Unsurprisingly, the algorithm favored classic “Western features,” so the artist decided to trick the machine by manipulating her face with tape to mimic the desired facial structures. The photos were taken when she achieved the highest score and looked like an ideal employee at the company, according to the algorithm. Except of course, even in her faded wool sweater, she looks far from it. It’s a funny encounter with artificial intelligence, but there’s a sinister truth buried in the foolishness. She also set up a laptop with a camera so she can monitor you for your own hiring.
This year’s unforgettable Photo Oxford show can be found in the sticky-floored, damp-smelling basement room of the city’s popular gay bar, Jolly Farmers. “I love dirt,” says Phil Polglaz, a 74-year-old photographer who exhibits his work here. His prints were still stuck to the wall along with pieces of Sellotape when I entered, all black and white photographs of public toilets in London.
However, these are not standard images of swamps. From 1979 until 1996, Polglaz worked with a criminal defense attorney to produce photographs that could be used in court to prove the innocence of the men who were on trial for gross indecency after they were in a country house. Sometimes he would reconstruct scenes or use camera angles to show whether or not the witness saw the alleged crime. One reconstruction at Blackheath showed that what the police claimed they saw was physically impossible – a man being masturbated by another man from the next room.

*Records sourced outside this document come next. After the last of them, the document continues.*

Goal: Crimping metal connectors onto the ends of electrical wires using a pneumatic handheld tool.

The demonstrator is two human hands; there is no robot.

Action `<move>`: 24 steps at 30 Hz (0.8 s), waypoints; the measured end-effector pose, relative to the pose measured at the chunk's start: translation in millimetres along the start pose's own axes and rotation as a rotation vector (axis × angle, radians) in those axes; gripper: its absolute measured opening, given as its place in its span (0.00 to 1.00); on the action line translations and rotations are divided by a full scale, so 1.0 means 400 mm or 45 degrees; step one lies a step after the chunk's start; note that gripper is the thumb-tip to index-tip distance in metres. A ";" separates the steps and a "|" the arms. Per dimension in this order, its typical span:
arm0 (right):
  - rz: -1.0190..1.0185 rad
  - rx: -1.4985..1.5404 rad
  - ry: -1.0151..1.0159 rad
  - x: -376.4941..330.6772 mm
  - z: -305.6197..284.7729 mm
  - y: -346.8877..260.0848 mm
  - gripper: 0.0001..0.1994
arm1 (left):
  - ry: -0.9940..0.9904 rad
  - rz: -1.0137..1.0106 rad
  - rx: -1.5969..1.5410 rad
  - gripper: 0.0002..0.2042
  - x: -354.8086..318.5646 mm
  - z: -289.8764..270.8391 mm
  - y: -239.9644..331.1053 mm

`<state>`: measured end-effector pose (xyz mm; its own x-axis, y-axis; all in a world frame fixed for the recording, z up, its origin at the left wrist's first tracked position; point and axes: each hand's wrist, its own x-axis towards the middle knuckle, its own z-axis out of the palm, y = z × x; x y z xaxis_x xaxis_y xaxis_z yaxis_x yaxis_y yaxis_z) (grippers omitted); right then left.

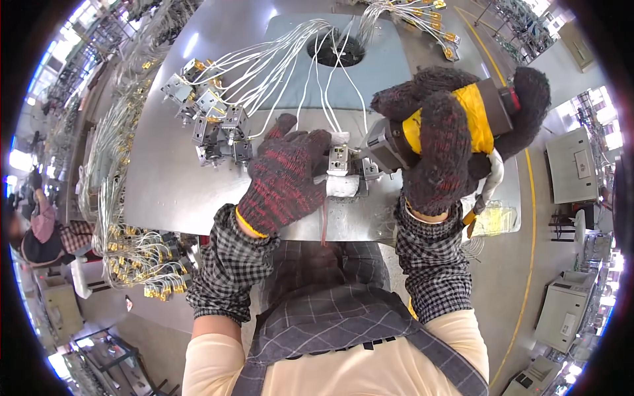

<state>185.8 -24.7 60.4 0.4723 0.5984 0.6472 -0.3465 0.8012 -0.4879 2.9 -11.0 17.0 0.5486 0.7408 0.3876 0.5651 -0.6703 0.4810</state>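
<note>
My left hand (pixel 287 175), in a dark red-and-black knit glove, presses its curled fingers against the left side of a small silver metal block (pixel 339 158). White-wrapped pads (pixel 343 187) sit above and below that block at the table's near edge. My right hand (pixel 439 155), in a dark fuzzy glove, grips a power screwdriver (pixel 473 119) wrapped in yellow tape. The tool lies sideways, its nose pointing left at the block's right side; the exact contact is too small to tell. Several white wires (pixel 323 99) run from the block area toward a round dark opening (pixel 337 50).
A cluster of wired metal blocks (pixel 211 119) lies left on the metal table (pixel 158 185). More wire ends with brass-coloured connectors (pixel 451 49) rest at the far right. Wire bundles (pixel 109 165) hang to the left. Another person (pixel 49 231) is at far left; grey cabinets (pixel 573 165) stand right.
</note>
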 end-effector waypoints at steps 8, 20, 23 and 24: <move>-0.272 -0.535 -0.269 0.001 0.011 -0.014 0.40 | -0.098 -0.076 0.067 0.27 0.008 0.002 0.002; -0.063 -0.281 -0.314 -0.006 0.026 0.011 0.34 | -0.110 -0.117 0.543 0.25 -0.071 -0.019 -0.023; -0.075 -0.221 -0.313 -0.024 0.032 -0.010 0.33 | -0.066 -0.186 0.108 0.24 -0.094 -0.031 -0.035; -0.086 -0.214 -0.310 -0.025 0.030 -0.015 0.33 | -0.003 -0.228 -0.265 0.26 -0.092 -0.034 -0.034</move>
<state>173.4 -35.5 63.9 0.2746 0.5442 0.7928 -0.1723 0.8390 -0.5162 -33.2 -28.6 6.9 0.4528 0.8466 0.2799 0.5146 -0.5045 0.6933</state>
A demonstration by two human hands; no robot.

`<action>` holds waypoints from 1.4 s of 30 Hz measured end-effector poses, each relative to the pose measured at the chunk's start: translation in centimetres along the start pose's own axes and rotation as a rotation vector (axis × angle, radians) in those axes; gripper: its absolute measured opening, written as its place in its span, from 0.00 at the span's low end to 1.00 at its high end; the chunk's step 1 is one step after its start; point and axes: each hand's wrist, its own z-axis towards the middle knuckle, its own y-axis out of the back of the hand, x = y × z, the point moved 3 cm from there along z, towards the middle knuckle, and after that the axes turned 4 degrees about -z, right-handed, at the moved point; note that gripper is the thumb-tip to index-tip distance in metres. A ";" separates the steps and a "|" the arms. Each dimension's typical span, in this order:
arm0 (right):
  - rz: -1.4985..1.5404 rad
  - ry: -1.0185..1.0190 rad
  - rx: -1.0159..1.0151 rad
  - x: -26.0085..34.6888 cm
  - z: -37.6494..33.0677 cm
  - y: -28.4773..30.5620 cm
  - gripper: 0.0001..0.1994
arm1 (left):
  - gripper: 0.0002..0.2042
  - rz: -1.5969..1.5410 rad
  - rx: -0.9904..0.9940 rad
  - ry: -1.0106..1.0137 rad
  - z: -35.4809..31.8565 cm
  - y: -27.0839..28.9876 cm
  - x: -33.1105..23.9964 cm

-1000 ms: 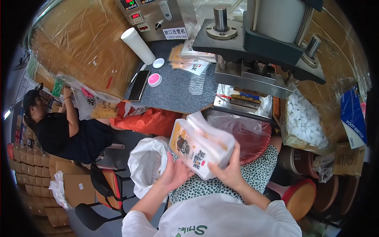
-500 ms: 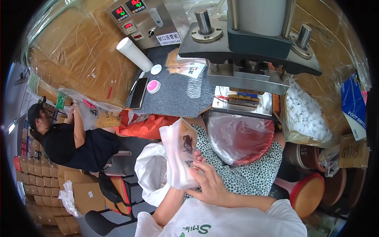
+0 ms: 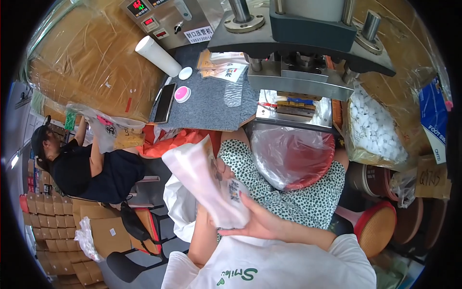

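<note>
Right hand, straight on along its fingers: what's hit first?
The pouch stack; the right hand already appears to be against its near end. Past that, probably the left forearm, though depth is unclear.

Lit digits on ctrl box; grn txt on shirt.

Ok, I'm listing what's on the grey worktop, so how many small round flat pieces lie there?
2: a white disc near the lower end of the white cylinder, and a pink-and-white tub right of the black phone. Others could be hidden under the worktop pouches.
</note>
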 end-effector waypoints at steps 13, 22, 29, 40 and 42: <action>-1.106 0.737 -0.206 10.8 -3.1 -1.6 0.33 | 0.56 0.559 -0.216 0.297 -3.8 -1.5 -7.9; -1.598 0.732 -0.468 10.8 -5.0 -1.9 0.37 | 0.41 0.589 -0.398 0.359 -2.9 0.5 -1.2; -0.959 0.652 -0.213 9.6 -4.1 3.4 0.26 | 0.42 0.212 -0.092 0.349 -3.7 0.7 0.3; -0.905 0.528 -0.197 9.3 -2.7 4.6 0.21 | 0.36 0.223 -0.119 0.365 -3.8 0.8 0.6; -0.841 0.514 -0.243 9.1 -2.8 4.8 0.20 | 0.36 0.192 -0.122 0.339 -3.7 0.5 0.9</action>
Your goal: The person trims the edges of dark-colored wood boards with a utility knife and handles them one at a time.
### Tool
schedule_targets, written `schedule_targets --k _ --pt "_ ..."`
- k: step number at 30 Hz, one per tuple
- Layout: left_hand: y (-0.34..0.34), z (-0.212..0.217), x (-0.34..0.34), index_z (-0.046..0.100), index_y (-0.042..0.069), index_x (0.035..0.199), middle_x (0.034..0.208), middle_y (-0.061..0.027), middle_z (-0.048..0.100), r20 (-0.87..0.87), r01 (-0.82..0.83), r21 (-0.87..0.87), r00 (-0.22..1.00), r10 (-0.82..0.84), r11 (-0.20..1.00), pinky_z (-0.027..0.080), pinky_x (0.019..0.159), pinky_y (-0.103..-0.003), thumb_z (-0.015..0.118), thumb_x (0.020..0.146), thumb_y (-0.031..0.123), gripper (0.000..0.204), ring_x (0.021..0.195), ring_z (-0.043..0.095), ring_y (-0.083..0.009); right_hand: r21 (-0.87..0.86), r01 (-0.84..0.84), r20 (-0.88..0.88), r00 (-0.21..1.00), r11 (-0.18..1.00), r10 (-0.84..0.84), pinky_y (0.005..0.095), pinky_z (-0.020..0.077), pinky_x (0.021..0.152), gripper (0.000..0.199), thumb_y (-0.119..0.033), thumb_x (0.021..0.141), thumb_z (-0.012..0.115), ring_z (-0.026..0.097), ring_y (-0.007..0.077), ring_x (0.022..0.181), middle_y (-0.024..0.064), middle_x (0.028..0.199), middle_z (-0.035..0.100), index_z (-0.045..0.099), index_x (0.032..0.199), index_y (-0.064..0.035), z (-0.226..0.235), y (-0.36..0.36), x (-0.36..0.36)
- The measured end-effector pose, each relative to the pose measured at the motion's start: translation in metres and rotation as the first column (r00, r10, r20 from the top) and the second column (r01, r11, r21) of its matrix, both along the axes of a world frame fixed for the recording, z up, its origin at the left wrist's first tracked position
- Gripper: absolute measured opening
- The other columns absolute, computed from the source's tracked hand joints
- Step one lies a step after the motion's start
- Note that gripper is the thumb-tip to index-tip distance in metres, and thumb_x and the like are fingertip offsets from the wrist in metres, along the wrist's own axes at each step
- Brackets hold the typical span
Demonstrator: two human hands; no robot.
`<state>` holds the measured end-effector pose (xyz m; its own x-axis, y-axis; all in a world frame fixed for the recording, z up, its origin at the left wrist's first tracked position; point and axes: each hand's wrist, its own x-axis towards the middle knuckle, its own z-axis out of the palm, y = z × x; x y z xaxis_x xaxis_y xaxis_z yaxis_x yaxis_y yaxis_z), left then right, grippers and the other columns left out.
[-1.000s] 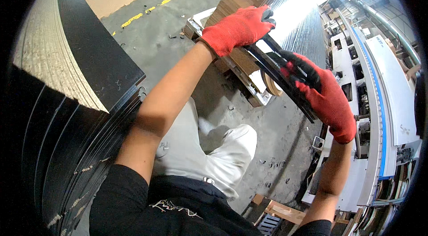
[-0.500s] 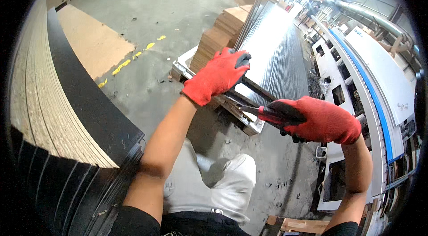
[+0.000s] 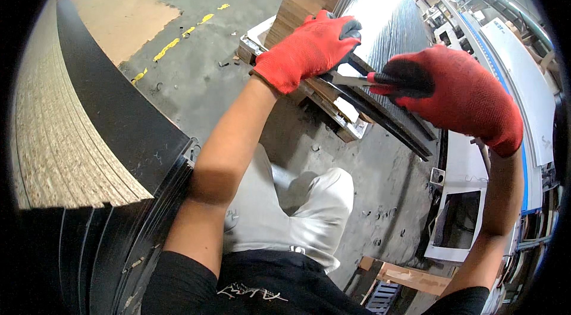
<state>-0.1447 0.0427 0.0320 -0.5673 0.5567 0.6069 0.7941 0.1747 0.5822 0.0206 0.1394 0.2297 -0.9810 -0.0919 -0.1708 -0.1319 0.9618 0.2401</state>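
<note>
A stack of dark wood-grain panels [image 3: 395, 17] lies ahead of me, its top face shining with reflected light. My left hand [image 3: 312, 47], in a red glove with black fingertips, is at the near left corner of the top panel, fingers curled over its edge. The underside of that grip is hidden. My right hand [image 3: 455, 86], gloved alike, is closed around the red and black handle of a knife [image 3: 352, 80]. The flat metal blade points left along the near panel edge, close below my left hand; whether it touches the edge I cannot tell.
Brown boards [image 3: 300, 8] stand stacked behind the panels, above a pallet [image 3: 339, 116]. Close on my left rises a pile of boards with pale chipboard edges [image 3: 71, 124]. A long machine frame with a blue strip [image 3: 470, 26] runs along the right. Scraps litter the grey floor [image 3: 380, 196].
My right hand has risen and brought the knife up to the panel edge near my left hand. The left hand stays at the panel corner while the whole view has shifted.
</note>
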Motion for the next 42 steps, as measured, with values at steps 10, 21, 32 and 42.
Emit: schedule_targets --k 10,21,32,42 --pt "0.011 -0.027 -0.023 0.066 0.011 0.121 0.149 -0.0061 0.049 -0.359 -0.048 -0.028 0.933 0.035 0.998 0.046 0.104 -0.043 0.058 0.096 0.018 0.027 0.122 0.055 -0.0318 0.135 -0.082 0.051 0.996 0.987 0.076 0.0403 0.0567 0.077 0.036 -0.021 0.081 0.078 0.071 0.0332 0.081 0.0137 0.09 0.074 0.074 0.116 -0.0132 -0.011 0.003 -0.005" --pt "-0.012 -0.008 -0.012 0.061 0.006 0.13 0.139 -0.0144 0.056 -0.198 0.011 -0.003 0.98 -0.011 1.0 0.046 0.104 -0.042 0.062 0.094 0.015 0.036 0.122 0.057 -0.0349 0.265 -0.338 -0.01 0.935 0.903 0.353 0.0434 0.0554 0.067 0.023 -0.022 0.09 0.071 0.07 0.0338 0.072 0.0145 0.075 0.068 0.067 0.111 -0.0136 -0.043 0.006 -0.006" --pt "-0.008 -0.007 -0.005 0.058 0.0 0.128 0.12 -0.0234 0.063 -0.224 0.044 0.141 0.975 -0.012 0.989 0.049 0.093 -0.046 0.062 0.099 0.021 0.036 0.105 0.06 -0.0425 0.54 -0.087 0.076 0.996 0.837 0.054 0.0423 0.0547 0.067 0.032 -0.015 0.086 0.071 0.07 0.0334 0.071 0.0106 0.074 0.067 0.061 0.117 -0.0134 -0.052 -0.044 -0.001" --pt "0.004 -0.008 -0.014 0.063 0.0 0.124 0.118 -0.025 0.065 -0.298 0.057 0.106 0.954 -0.023 0.993 0.049 0.096 -0.046 0.058 0.1 0.025 0.034 0.106 0.061 -0.0427 0.544 -0.268 0.102 0.962 0.795 0.254 0.0413 0.0527 0.067 0.033 -0.015 0.087 0.072 0.07 0.0288 0.071 0.0103 0.075 0.067 0.061 0.118 -0.0133 -0.04 -0.019 0.006"
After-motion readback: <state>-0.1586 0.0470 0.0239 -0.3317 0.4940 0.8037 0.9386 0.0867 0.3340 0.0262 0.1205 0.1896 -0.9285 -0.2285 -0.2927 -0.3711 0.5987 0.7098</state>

Polglaz had shown these images only once before – in a pub in Cumbria. Most of his archive has not been published or printed and has no online presence. In these rows of fetid urinals and dirty cubicles, there is a sense of danger – but there is also the poignant fact that places like these were used for years by members of the community to communicate with each other – until that privacy was violated as well. Polglaz says he wanted to remain neutral when he took the photos, for the sake of the issues, but when viewed outside their legal context, they read differently, as if he was reclaiming ownership of them, dirt and all. What happened in these toilets is an essential part of British culture and history that, thanks to Polglaz’s vast archive, cannot be ignored.
Today’s British art world is very stylish – after a fortnight of glamorous exhibitions and posh balls, Photo Oxford is a refreshing dose of DIY, anarchy and the not-so-commercial.